However, the `GDAL` translation of OSM data differs in several important ways
from the `osmdata` translation.

The primary difference is that GDAL only returns *unique* objects of each
spatial (SF) type. Thus `sf::POINT` objects consist of only those points that
are not otherwise members of some 'higher' object (`line`, `polygon`, or
`relation` objects).  Although a given set of OSM data may actually contain a
great many points, attempting to load these with
```{r, eval=FALSE}
sf::st_read (file, layer = "points")
```
will generally return surprisingly few points.

### 4.1. OSM Nodes

Apart from the numerical difference arising through `osmdata` returning an
`sf::POINTS` structure containing **all** nodes within a given set of OSM data,
while `sf::st_read (file, layer='points')` returns only those points not
represented in other structure, the representation of points remains otherwise
broadly similar. The only other major difference is that `osmdata` retains all
`key-value` pairs present in a given set of OSM data, whereas `GDAL/sf` only
retains a select few of these. Moreover, the `keys` returned by `GDAL/sf` are
pre-defined and invariant, meaning that data returned from `sf::st_read (...)`
may often contain `key` columns in the resultant `data.frame` which contain no
(non-`NA`) data. This difference is illustrated in an example repeated here from
the  
[main `osmdata` vignette](https://docs.ropensci.org/osmdata/articles/osmdata.html),
with the same principles applying to all of the following classes of OSM data.

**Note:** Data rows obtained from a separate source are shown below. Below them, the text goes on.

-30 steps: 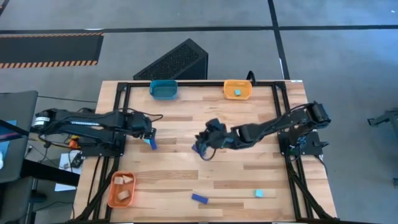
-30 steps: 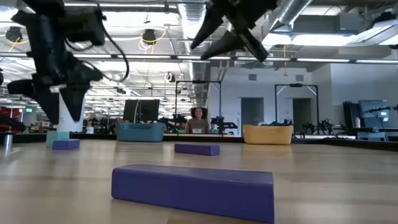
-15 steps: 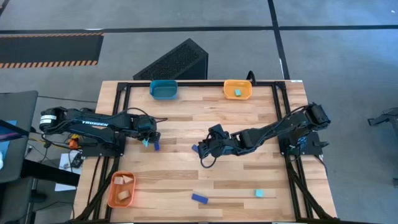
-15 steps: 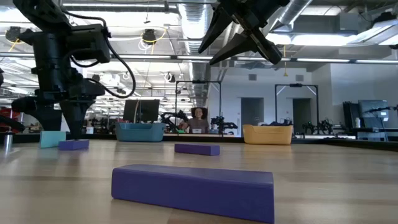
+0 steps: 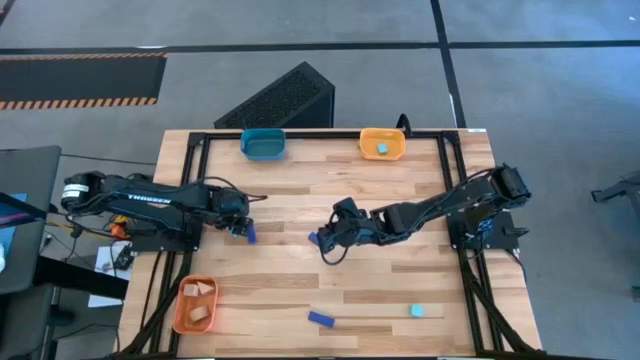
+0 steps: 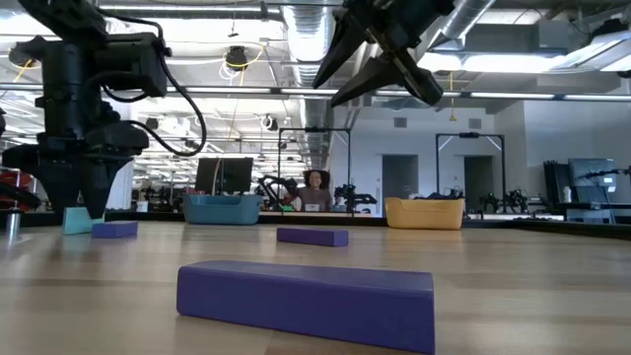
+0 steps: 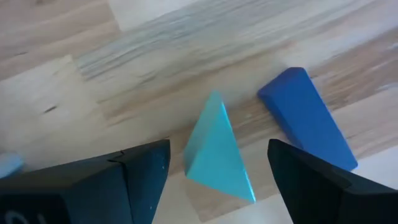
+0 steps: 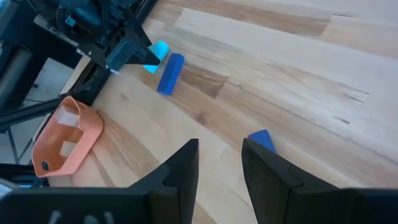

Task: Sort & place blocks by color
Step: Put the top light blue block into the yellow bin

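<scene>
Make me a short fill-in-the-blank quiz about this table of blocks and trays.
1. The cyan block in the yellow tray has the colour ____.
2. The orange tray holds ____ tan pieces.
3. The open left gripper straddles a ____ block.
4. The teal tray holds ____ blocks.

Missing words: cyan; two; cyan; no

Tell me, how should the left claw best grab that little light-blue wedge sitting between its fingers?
Probably from straight above, closing on the cyan wedge's two broad sloped faces. In the left wrist view the left gripper is open, with one finger on each side of the wedge, whose narrow tip points away from the gripper. A dark blue bar lies close beside it, so that finger should drop into the gap between them.
</scene>
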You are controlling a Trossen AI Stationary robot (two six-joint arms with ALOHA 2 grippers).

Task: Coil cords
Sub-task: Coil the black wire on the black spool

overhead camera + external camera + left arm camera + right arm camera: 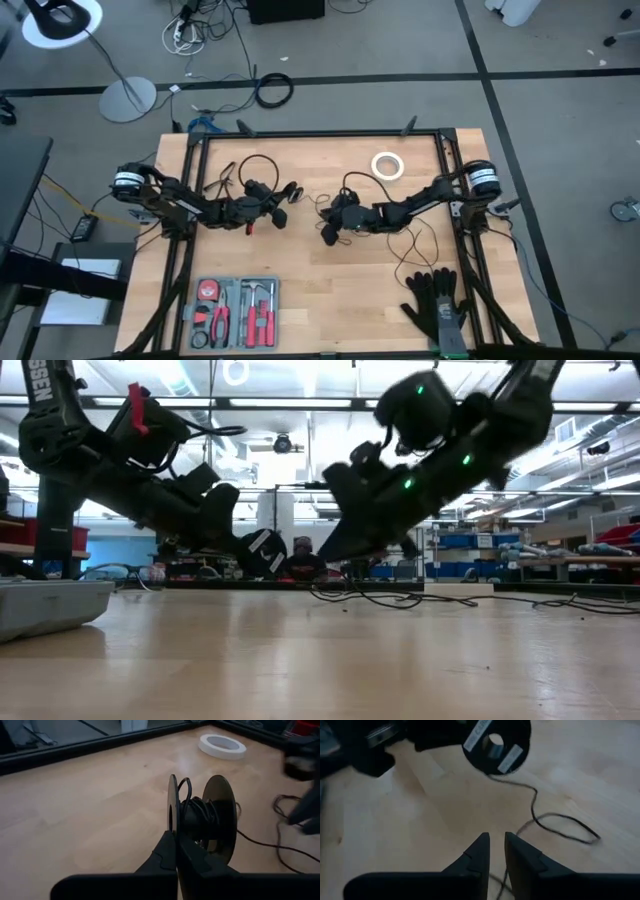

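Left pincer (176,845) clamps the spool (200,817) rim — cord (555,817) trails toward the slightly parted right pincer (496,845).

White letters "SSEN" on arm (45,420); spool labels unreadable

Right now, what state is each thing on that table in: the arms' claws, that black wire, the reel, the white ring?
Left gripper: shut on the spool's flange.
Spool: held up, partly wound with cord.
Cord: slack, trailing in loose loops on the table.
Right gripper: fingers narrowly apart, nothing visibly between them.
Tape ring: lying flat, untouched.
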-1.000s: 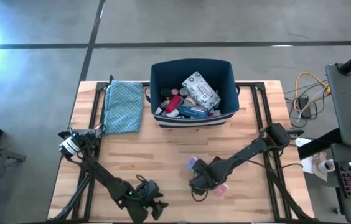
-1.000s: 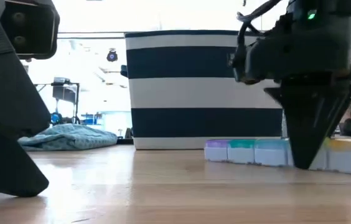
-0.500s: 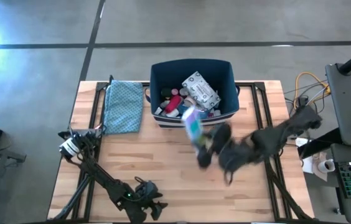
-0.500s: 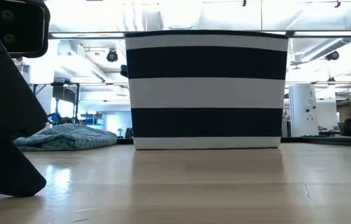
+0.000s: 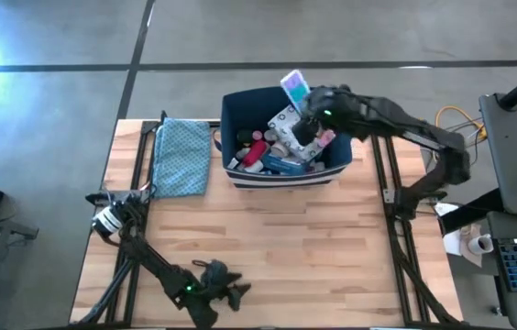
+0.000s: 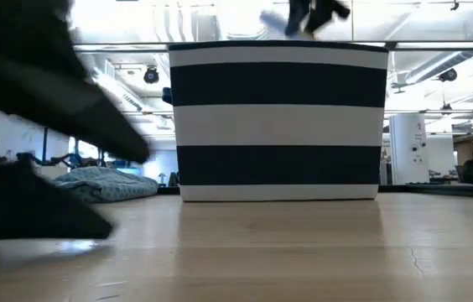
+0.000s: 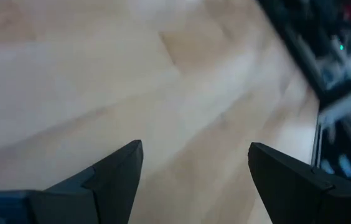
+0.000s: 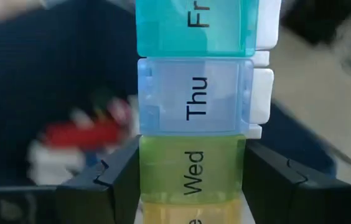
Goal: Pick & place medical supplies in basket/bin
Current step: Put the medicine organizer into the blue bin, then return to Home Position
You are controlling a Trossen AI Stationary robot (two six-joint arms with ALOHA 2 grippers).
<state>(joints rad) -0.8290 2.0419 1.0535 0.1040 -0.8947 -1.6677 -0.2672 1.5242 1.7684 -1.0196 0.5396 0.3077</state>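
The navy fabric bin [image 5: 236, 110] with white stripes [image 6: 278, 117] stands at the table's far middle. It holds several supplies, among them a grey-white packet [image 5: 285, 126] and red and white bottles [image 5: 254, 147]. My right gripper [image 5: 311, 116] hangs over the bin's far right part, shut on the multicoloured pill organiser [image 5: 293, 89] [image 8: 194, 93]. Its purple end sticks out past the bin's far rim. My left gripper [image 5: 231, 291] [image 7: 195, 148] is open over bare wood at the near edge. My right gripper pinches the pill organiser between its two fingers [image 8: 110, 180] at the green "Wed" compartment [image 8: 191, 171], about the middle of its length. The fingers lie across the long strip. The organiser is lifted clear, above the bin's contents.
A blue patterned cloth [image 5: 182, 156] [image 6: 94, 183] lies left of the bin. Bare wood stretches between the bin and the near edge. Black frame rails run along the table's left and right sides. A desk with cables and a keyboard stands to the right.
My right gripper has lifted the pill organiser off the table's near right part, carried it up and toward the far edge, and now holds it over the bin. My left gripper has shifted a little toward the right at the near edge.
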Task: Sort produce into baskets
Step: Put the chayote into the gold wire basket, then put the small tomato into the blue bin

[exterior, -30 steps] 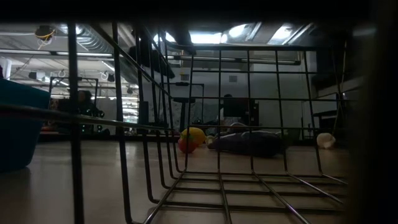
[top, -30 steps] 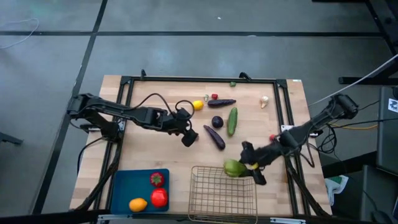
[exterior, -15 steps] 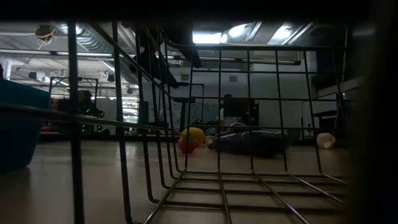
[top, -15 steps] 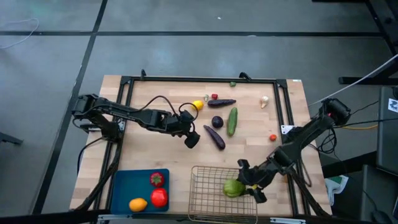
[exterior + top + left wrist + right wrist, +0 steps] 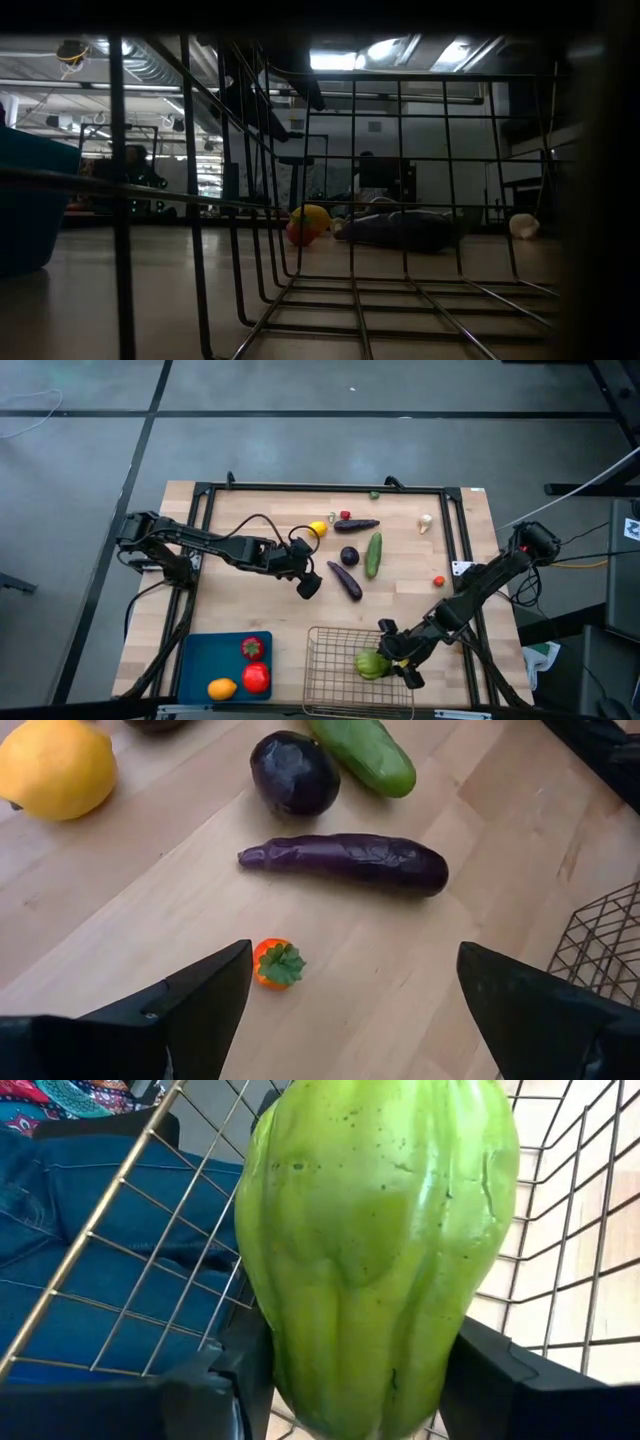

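Only overhead: right gripper (image 5: 383, 660), green pepper (image 5: 372, 664) over wire basket (image 5: 330, 678).

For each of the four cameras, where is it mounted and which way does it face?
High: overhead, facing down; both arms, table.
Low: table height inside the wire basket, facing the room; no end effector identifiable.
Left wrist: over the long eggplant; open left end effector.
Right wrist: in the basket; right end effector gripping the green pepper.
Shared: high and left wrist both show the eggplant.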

The following three lines define a query and download the resultant data to an
`XML` file.
```{r trentham, eval=FALSE}
q <- opq (bbox = "Trentham, Australia")
q <- add_osm_feature (q, key = "name") # any named objects
osmdata_xml (q, "trentham.osm")
```
These data may then be converted into SF representations using either `R::sf` or
`osmdata`, with OSM `keys` being the column names of the resultant `data.frame`
objects.
```{r, eval=FALSE}
names (sf::st_read ("trentham.osm", layer = "points", quiet = TRUE))
```
```{r, echo=FALSE}
c (
    "osm_id",     "name",       "barrier",    "highway",    "ref",
    "address",    "is_in",      "place",      "man_made",   "other_tags",
    "geometry"
)
```
```{r, eval=FALSE}
names (osmdata_sf (q, "trentham.osm")$osm_points)
```
```{r, echo=FALSE}
c (
    "osm_id", "name", "X_description_", "X_waypoint_",
    "addr.city", "addr.housenumber", "addr.postcode", "addr.street",
    "amenity", "barrier", "denomination", "foot",
    "ford", "highway", "leisure", "note_1",
    "phone", "place", "railway", "railway.historic",
    "ref", "religion", "shop", "source",
    "tourism", "waterway", "geometry"
)
```
`osmdata` returns far more `key` fields than does `GDAL/sf`. More importantly,
however, `GDAL/sf` returns pre-defined `key` fields regardless of whether they
contain any data:
```{r, eval=FALSE}
addr <- sf::st_read ("trentham.osm", layer = "points", quiet = TRUE)$address
all (is.na (addr))
```
```{r, echo=FALSE}
TRUE
```
In contrast, `osmdata` returns only those `key` fields which contain data (and
so excludes `address` in the above example).


### 4.2. OSM Ways

As for points, `GDAL/sf` only returns those ways that are not represented or
contained in 'higher' objects (OSM relations interpreted as `SF::MULTIPOLYGON`
or `SF::MULTILINESTRING` objects). `osmdata` returns all ways, and thus enables,
for example, examination of the full attributes of any member of a multigeometry
object. This is not possible with the `GDAL/sf` translation.  As for points, the
only additional difference between `osmdata` and `GDAL/sf` is that `osmdata`
retains all `key-value` pairs, whereas `GDAL` retains only a select few.

### 4.3 OSM Relations

Translation of OSM relations into Simple Features differs more significantly
between `osmdata` and `GDAL/sf`.

#### 4.3(a) Multipolygon Relations

As indicated above, multipolygon relations are translated in broadly comparable
ways by both `osmdata` and `sf/GDAL`. Note, however, the `way` members of an OSM
relation may be specified in arbitrary order, and the multipolygonal way may not
necessarily be traced through simply following the segments in the order
returned by `sf/GDAL`.

#### 4.3(b) Multilinestring Relations

Linestring relations are simply read by GDAL directly in terms of the their
constituent ways, resulting in a single `SF::MULTILINESTRING` object that
contains exactly the same number of lines as the ways in the OSM relation,
regardless of their `role` attributes. Note that `roles` are frequently used to
specify `alternative` multi-way routes through a single OSM relation. Such
distinctions between primary and alternative are erased with `GDAL/sf` reading.

## 5 Examples

### 5.1 Routing

Navigable paths, routes, and ways are all tagged within OSM as `highway`,
readily enabling an `overpass` query to return only `ways` that can be used for
routing purposes. Routes are nevertheless commonly assembled within OSM
relations, particularly where they form major, designated transport ways such as
long-distance foot or bicycle paths or major motorways.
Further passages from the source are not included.